I have a gym at work that I go to and I would like to do the Elliptical and some strength training on the machines. I do not wish to gain muscle (although toning is ideal) but rather I would like to lose weight/fat. To lose weight should I be doing an incline on the elliptical or what setting should I use to achieve this. Also when doing weights should I be doing the heaviest that I can lift and how many reps? Sorry for all the quesions but I'm new to exercising in the gym. I normally play soccer. Thanks!
Few things here:
1. I would always do strength training before your cardio.
2. Are you male or female? I ask only because of your statement regarding not wanting to gain muscle. If you are female, women do not have the hormonal disposition to gain muscle the way men do.

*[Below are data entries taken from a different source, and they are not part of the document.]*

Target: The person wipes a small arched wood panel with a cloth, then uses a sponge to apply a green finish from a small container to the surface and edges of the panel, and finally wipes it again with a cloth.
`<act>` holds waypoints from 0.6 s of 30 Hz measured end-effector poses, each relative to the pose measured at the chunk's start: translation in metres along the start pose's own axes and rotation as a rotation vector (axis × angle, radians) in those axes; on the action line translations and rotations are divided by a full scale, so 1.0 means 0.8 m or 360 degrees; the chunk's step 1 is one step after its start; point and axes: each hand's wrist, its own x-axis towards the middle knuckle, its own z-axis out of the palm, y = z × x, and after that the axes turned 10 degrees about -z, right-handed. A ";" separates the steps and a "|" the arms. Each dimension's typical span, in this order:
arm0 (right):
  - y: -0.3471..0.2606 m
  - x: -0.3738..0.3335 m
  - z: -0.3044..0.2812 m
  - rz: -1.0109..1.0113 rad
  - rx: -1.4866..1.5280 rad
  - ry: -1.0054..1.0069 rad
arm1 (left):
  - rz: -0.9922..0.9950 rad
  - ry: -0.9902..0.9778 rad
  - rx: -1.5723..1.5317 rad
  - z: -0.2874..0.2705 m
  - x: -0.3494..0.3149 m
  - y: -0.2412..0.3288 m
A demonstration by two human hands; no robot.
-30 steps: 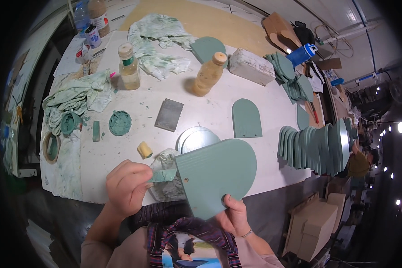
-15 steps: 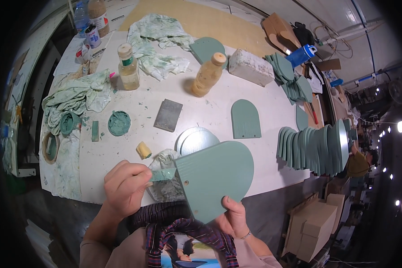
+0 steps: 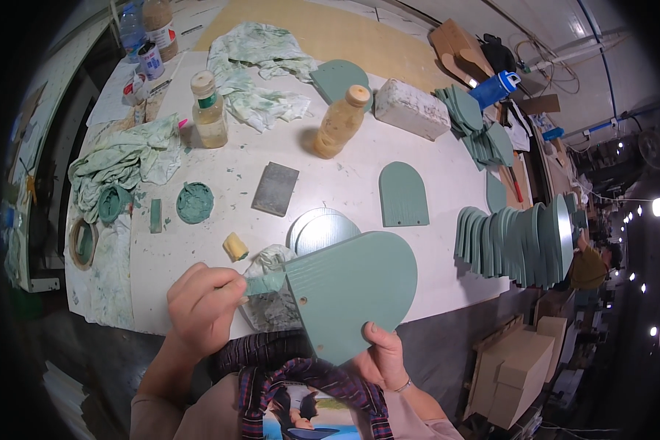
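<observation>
In my right hand point(image 3: 381, 350) is a flat green board point(image 3: 359, 293) with one rounded end and small holes along its straight edge. My thumb lies on its upper face and the fingers go out of sight underneath. My left hand point(image 3: 204, 302) pinches a small flat scraper point(image 3: 265, 283), smeared green, whose tip meets or nearly meets the board's left edge. Under and behind the board lie a stained crumpled rag point(image 3: 271, 312) and a shiny round lid point(image 3: 323, 229). A yellow sponge piece point(image 3: 235, 248) rests just beyond my left hand.
A tub of green putty point(image 3: 195, 203) and a grey sanding block point(image 3: 276, 189) lie ahead. Two bottles point(image 3: 210, 117) point(image 3: 342, 122) stand farther back. Another rounded board point(image 3: 403, 195) lies right of centre, with a long row of boards point(image 3: 513, 243) near the table's right edge.
My left hand and the scraper have shifted slightly to the left. The board and my right hand stay almost where they were.
</observation>
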 end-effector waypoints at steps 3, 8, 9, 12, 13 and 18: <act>0.000 0.000 0.000 -0.0018 0.0000 -0.0008 | 0.0008 -0.0016 0.0028 0.000 0.003 0.004; -0.001 0.000 0.002 -0.0027 -0.0006 -0.0025 | -0.0005 -0.0015 0.0024 0.001 0.001 0.002; 0.000 0.000 0.003 -0.0037 -0.0005 -0.0040 | 0.0004 -0.0021 0.0024 0.001 0.000 0.002; -0.001 -0.001 0.004 -0.0050 -0.0014 -0.0050 | -0.0026 0.0021 0.0031 0.003 0.000 -0.001; -0.001 -0.001 0.004 -0.0053 -0.0021 -0.0046 | -0.0026 0.0020 0.0029 0.003 0.000 -0.001; 0.000 -0.001 0.003 -0.0079 -0.0018 -0.0050 | -0.0007 -0.0029 0.0062 -0.001 0.002 0.006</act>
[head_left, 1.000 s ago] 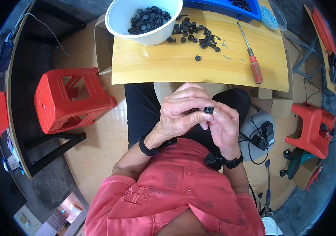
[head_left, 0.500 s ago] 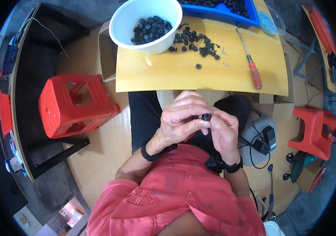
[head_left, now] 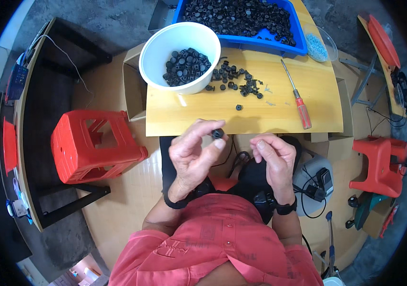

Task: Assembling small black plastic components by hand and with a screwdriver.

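Note:
My left hand (head_left: pixel 190 157) pinches a small round black plastic part (head_left: pixel 218 134) between thumb and forefinger, just off the near edge of the yellow table (head_left: pixel 184 117). To its right, apart from it, my right hand (head_left: pixel 278 159) is held with thumb and fingertips together. Whether something tiny is between them cannot be made out. On the table, loose black parts (head_left: pixel 248 90) lie scattered beside a white bowl (head_left: pixel 158 57) holding many similar ones. One single black part (head_left: pixel 239 107) sits nearer to me.
Behind the bowl stands a blue tray (head_left: pixel 265 46) heaped with black parts. A screwdriver with a red handle (head_left: pixel 303 113) lies on the table's right side, near a clear tub (head_left: pixel 333 50) of pale blue bits. Red stools (head_left: pixel 72 148) flank me on the floor.
My hands were together around the black part; now they are apart. The left has moved left with the part, the right slightly to the right. The view has tilted up, showing more of the tray.

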### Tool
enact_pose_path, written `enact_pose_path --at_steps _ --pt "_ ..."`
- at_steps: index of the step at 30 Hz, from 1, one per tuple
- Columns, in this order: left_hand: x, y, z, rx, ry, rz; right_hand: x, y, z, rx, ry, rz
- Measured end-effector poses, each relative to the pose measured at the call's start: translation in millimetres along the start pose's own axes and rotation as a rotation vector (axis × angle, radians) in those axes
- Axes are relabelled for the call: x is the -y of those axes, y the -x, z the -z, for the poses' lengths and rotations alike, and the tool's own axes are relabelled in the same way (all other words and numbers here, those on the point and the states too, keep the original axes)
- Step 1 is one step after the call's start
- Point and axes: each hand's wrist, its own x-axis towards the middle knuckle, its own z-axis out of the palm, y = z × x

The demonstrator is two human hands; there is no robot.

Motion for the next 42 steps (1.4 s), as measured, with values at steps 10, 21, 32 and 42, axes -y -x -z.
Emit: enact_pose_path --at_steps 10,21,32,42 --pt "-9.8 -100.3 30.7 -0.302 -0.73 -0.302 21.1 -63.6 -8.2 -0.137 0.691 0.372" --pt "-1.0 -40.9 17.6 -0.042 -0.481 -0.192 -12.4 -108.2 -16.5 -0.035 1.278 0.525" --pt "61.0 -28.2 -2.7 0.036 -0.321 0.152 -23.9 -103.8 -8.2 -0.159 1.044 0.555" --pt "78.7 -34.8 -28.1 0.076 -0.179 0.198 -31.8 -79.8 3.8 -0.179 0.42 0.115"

It is hard enough for a man to add any appreciable amount of lean body mass to his frame, so imagine what its like for a woman.
3. Even if you were training to put on muscle, you would HAVE to be in a caloric surplus. Muscle building is a very expensive process, energetically speaking. If you are in a caloric deficit, you won't add any tissue to your frame, simple as that. You can't create something out of nothing. So get the fear out of your mind that you are going to "bulk" up simply by lifting weights.

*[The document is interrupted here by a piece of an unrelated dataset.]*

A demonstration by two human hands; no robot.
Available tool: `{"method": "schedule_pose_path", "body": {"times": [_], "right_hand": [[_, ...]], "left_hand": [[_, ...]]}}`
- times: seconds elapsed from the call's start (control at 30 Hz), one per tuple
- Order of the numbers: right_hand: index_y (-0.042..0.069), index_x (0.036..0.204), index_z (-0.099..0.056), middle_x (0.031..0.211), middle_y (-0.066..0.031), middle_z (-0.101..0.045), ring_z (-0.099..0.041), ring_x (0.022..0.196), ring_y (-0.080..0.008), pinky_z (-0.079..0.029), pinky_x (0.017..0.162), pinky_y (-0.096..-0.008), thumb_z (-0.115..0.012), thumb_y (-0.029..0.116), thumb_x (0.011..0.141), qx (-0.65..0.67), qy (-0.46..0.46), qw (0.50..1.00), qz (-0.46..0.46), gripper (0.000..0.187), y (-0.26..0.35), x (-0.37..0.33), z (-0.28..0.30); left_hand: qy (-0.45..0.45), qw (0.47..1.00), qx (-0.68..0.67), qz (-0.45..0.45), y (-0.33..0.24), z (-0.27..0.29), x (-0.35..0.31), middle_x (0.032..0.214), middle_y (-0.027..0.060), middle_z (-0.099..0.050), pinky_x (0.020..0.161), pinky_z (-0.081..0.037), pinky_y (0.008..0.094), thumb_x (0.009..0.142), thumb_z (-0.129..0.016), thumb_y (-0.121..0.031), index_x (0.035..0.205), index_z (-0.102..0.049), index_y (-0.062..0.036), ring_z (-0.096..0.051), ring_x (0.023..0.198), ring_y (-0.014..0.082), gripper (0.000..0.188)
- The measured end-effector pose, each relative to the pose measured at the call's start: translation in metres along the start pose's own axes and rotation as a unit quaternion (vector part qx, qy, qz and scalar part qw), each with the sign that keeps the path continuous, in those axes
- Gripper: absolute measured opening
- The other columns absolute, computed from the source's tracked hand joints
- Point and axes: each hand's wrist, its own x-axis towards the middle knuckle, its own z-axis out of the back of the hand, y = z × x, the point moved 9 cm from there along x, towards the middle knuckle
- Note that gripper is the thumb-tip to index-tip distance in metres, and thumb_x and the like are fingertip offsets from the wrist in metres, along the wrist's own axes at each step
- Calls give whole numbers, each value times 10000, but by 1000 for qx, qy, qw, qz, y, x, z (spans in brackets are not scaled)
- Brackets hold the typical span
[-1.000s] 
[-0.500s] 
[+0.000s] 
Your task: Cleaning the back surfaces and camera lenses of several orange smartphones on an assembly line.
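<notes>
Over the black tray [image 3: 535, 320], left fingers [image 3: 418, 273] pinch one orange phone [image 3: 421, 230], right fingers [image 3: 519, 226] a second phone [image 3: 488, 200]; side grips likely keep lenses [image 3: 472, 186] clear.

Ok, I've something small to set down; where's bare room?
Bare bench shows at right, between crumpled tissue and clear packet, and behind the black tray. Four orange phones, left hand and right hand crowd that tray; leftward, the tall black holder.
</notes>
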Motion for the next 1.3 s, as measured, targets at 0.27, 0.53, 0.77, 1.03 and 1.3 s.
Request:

4. You speak of "toning." Hate to burst your bubble, but there is no such thing. Becoming toned is a function of fat loss, plain and simple. The less fat you have, the more ripped you look. It has nothing to do with what exercises you are doing. Exercises do not tone. Make sense?
5. I don't have an issue with the elliptical. Depending on how much weight you have to lose, I would maybe throw in a session of high intensity interval training each week. But again, this depends on your current weight, and also you current conditioning level.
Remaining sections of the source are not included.